La présentation des cinquante meilleurs joueurs de l’histoire de l’ASSE continue. Après vous avoir exposé les portraits des joueurs situés de la 21ᵉ à la 50ᵉ place par ordre alphabétique, nous vous révélons désormais ceux qui sont situés de la 20ᵉ à la première place. Cette fois-ci, ils seront publiés dans l’ordre décroissant. Après le 12ᵉ, Vladimir Durkovic, place au 11ᵉ ! IVAN Curkovic (383 matches, de 1962 à 1981), Un gardien de but devenu un Mythe.
Ivan Curkovic, une référence en Yougoslavie
Ivan Curkovic est né le 15 mars 1944 à Mostar (Bosnie). Quoique modestes, ses parents lui ont donné une éducation axée sur les valeurs humaines et l’importance du mot travail. Alors qu’Ivan semble destiné à devenir joueur de football professionnel en tant que gardien de but (il signe son premier contrat le 15 mars 1960 au Velez Mostar le jour de ses 16 ans) son père exigera qu’il termine ses études d’architecture. Ce dernier lui procure également un emploi d’été dans la bâtiment. Le jeune homme se retrouve employé dans la construction du futur stade où il évoluera en tant que titulaire.
Après des débuts remarqués lors de la saison 1960-61 (il joue dix rencontres successives), il doit céder sa place à son remplaçant plus expérimenté. Cette rétrogradation aurait pu le déstabiliser. Elle lui a surtout permis de repartir de l’avant. En avril 1961, il rentre à la mi-temps du match contre le Partizan Belgrade. Les critiques élogieuses de la presse malgré la défaite le consacrent alors définitivement. Sa progression est constante.

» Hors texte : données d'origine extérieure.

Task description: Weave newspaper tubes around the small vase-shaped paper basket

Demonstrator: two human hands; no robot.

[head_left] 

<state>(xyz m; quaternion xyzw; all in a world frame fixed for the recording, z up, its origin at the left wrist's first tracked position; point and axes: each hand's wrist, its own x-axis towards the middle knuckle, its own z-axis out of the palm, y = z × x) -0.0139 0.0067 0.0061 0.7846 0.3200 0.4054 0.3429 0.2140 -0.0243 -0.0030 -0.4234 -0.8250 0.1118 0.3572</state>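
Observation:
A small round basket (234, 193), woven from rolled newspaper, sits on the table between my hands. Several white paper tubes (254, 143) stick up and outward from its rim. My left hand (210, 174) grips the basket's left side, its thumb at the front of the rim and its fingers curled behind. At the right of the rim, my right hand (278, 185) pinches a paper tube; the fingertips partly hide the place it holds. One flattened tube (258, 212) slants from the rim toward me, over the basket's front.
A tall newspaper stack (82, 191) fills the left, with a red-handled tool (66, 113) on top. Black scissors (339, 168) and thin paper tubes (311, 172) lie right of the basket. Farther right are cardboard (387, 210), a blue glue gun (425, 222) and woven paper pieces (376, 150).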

D’abord international junior, il est sélectionné dans la grande équipe de la Yougoslavie puis pour les Jeux Olympiques de Tokyo en 1964. À cette occasion, il rencontre la Hongrie, futur vainqueur de l’épreuve où évolue un dénommé Palotaï, qu’il retrouvera en 1976, un certain 12 mai.
Cette même année, il est transféré au Partizan Belgrade où il est en concurrence avec Milutin Soskic, cinquante fois international. Ce qui ne l’empêche pas d’être régulièrement titularisé. Malheureusement, il n’est que remplaçant lors de la finale de la coupe des Champions 1966 perdue contre le Real Madrid alors même qu’il est sélectionné pour la Yougoslavie la semaine suivante contre la Tchécoslovaquie. Après le départ de Soskic pour Cologne, il devient le titulaire à part entière et bénéficie de l’arrivée de Stjepan Bobek, un entraîneur monumental. Avec Anta Skovic, entraîneur des gardiens, il façonne un goal répondant aux exigences du football moderne. Curkovic devient alors un joueur complet. Une sorte de premier arrière de la défense, qui devient une référence dans son pays jusqu’à ses vingt-huit ans, où il peut alors proposer ses services à l’étranger comme le règlement le lui permet.
Un transfert à l'ASSE
Plusieurs clubs, et non des moindres, sont intéressés pour recruter un élément aussi expérimenté. Le Sporting Lisbonne, Hanovre, Brême, le Herta Berlin ont entrepris des démarches. Bastia a semblé le plus avancé dans les négociations car le Partizan avait déjà signé un protocole d’accord pour un prochain transfert de Curkovic sur l’île de Beauté. Puis, l'ASSE s’est manifestée par l’intermédiaire de Pierre Garonnaire.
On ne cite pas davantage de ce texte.